The only thing left on the list was yogurt. I stretched my hand towards the shelves where it was displayed, acting like I was trying to make up my mind. Glancing left and right, I caught the lid with my middle finger and tipped it into my sleeve. Sliding my hand to the left, I snagged three more containers. He watched my fingers earnestly and then turned and stared at my face as though he was seeing a miracle. He was clearly impressed that the yogurts didn’t fall out when I lowered my arm.

“Now we buy the rest. Okay?”

Without waiting for an answer I went to the checkout and paid. We left the store and I transferred the purchases into his bag.

“You can’t come back here. They’ve got a look-out and she knows your face.”

The boy looked at me, one shoulder dragged down by the weight of the bag.
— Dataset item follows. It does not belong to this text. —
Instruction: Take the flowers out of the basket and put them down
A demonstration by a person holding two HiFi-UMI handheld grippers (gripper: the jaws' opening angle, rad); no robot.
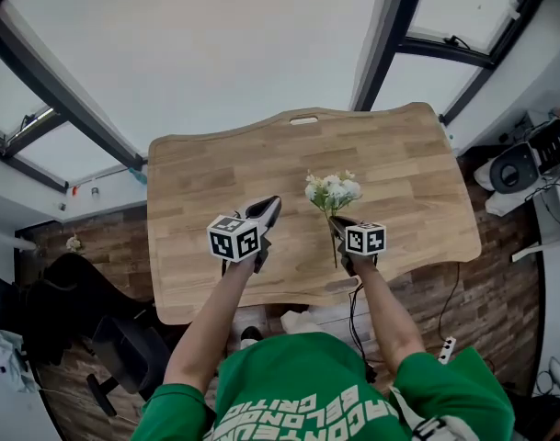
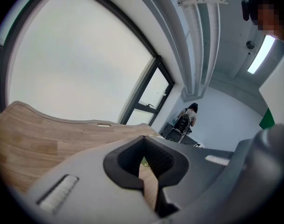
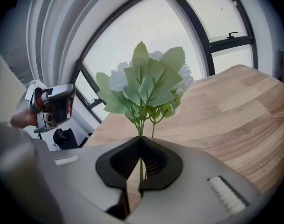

“Hiding things under the towel is a good idea, maybe. But you’d better stop. First, it doesn’t look natural for a kid to be carrying a paper bag, so people notice. And it’s small so you can’t fit much stuff in it. Your moves—you go for the target too obviously. When you’re shoplifting, you need to make some unnecessary movements as a diversion.”

I saw that his face had turned serious and I looked away.

“Okay, take those and go home.”

I walked away without looking back, chewing viciously on the gum I’d found in my pocket.

9
When I woke my neck and shoulders were drenched in sweat. I thought I’d been dreaming but I couldn’t remember clearly. There’d been a tower in the fog, a long way off beyond the houses and the power poles. A stone tower that had probably been standing there for centuries, its surface carved in geometric patterns. It stretched straight up, dim and massive.